# Directions
The line that holds "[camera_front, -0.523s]" marks the start. Return it and each following line through the end of the data, unchanged.

** Opening Data section block **

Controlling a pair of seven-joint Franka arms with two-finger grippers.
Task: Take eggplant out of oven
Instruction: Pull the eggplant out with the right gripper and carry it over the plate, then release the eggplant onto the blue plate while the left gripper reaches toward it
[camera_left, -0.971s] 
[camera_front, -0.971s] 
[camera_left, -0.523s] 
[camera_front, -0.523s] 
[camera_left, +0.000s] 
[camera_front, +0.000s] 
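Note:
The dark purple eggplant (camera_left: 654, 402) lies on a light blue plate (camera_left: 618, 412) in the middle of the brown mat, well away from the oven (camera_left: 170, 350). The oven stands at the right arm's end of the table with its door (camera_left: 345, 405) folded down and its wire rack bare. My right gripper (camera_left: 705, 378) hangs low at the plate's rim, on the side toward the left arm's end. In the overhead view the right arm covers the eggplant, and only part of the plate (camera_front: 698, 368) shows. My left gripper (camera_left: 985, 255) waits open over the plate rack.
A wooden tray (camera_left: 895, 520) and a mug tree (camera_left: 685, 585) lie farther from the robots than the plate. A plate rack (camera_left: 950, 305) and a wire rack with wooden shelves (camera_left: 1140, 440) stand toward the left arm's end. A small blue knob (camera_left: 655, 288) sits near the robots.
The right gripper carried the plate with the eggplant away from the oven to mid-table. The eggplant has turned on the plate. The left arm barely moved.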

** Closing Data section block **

# Output for this exercise
[camera_front, -0.523s] 
[camera_left, +0.000s] 
[camera_front, +0.000s] 
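Note:
The dark purple eggplant (camera_left: 654, 402) lies on a light blue plate (camera_left: 618, 412) in the middle of the brown mat, well away from the oven (camera_left: 170, 350). The oven stands at the right arm's end of the table with its door (camera_left: 345, 405) folded down and its wire rack bare. My right gripper (camera_left: 705, 378) hangs low at the plate's rim, on the side toward the left arm's end. In the overhead view the right arm covers the eggplant, and only part of the plate (camera_front: 698, 368) shows. My left gripper (camera_left: 985, 255) waits open over the plate rack.
A wooden tray (camera_left: 895, 520) and a mug tree (camera_left: 685, 585) lie farther from the robots than the plate. A plate rack (camera_left: 950, 305) and a wire rack with wooden shelves (camera_left: 1140, 440) stand toward the left arm's end. A small blue knob (camera_left: 655, 288) sits near the robots.
The right gripper carried the plate with the eggplant away from the oven to mid-table. The eggplant has turned on the plate. The left arm barely moved.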

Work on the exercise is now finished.